Most people see a pretty bad MPG drop when they would go to a catless downpipe (or catted but rear O2 is before the cat like in factory configuration). This is because 32bit Subaru's also use the Rear O2 sensor feedback to adjust the fuel trims. Without a cat infront of the Rear O2 sensor the readings will be leaner (O2 sensors read oxygen content, catalytic converts burn up oxygen along with fuel), which will make the ecu constantly add additional fuel.

 

 

On my 04 Forester XT with 160k miles, with stock downpipe but catless up pipe I gained around 2MPG in the city from this change!

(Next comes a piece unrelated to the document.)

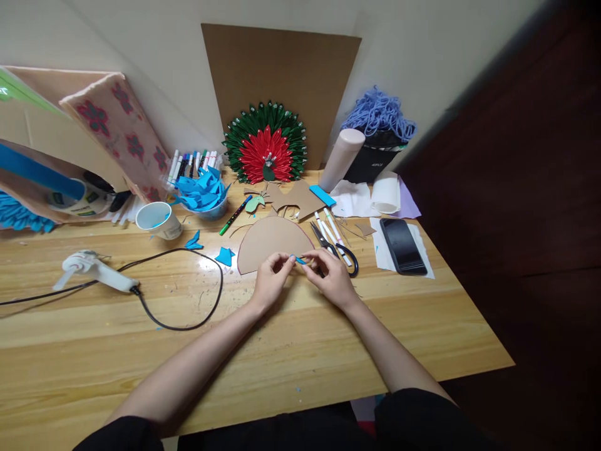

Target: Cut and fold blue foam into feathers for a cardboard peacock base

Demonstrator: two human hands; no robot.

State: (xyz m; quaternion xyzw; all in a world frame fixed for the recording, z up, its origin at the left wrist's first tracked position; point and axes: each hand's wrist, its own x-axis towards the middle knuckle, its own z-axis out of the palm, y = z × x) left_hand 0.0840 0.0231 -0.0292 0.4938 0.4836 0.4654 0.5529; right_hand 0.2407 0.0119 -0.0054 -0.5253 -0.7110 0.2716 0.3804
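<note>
My left hand (pixel 271 279) and my right hand (pixel 331 275) meet over the near edge of a brown cardboard semicircle (pixel 270 241) on the wooden table (pixel 291 351). Both pinch a small blue paper piece (pixel 298 259) between thumbs and fingertips. Two folded blue paper pieces (pixel 224 255) lie just left of the semicircle. A bowl of folded blue paper pieces (pixel 203 193) stands behind them.
A glue gun (pixel 96 270) with a looping black cord lies at left, near a paper cup (pixel 158 219). Scissors (pixel 335 248), pens and a black phone (pixel 402 245) lie at right. A red-and-green paper peacock fan (pixel 265 144) leans on cardboard by the wall.
</note>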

This could be because I have 1 less cat then what the car was meant for, or because of exhaust leaks, or because of a worn out rear O2 sensor. Either way I was pleasantly surprised to hit 20mpg city, when before I would get 17-18.

 

 

Rear O2 Compensations consist of two tables, AF 3 Learning Limits and AF 3 Correction Limits. The factory tune allows the AFR to be swayed from -0.5 to 0.5 lambda, in AFR speak it can sway the tune by 7.35AFR in any direction! This can be seen in the top images below. The second set of images shows those tables being zeroed out so that ECU can't adjust the fuel mixture based on the Rear O2 sensor anymore.

http://i160.photobucket.com/albums/t188/covertrussian/Cars/05%20LGT/ECU/Rear%20O2/AF3CompsZeroing.png~original

 

 

Sadly these tables are not defined in RomRaider or EcuFlash by default, your gonna have to find the table hex numbers and create new tables in EcuFlash. Refer to these two threads to find the proper values for your ECU.

AF#3 (Rear O2 sensor) correction limits

Rear O2 sensor closed loop fueling target limits

 

For O5 LGT A2WC522N Use:

AF3 Correction Limits - 2DF2C

AF3 Learning Limits - 2C91C

 

For 04 FXT A2ZJ5I2I Use:

AF3 Correction Limits - 293C4 (Stock Correction limits will be in percent; High: 50.00%, Low: -50.00%)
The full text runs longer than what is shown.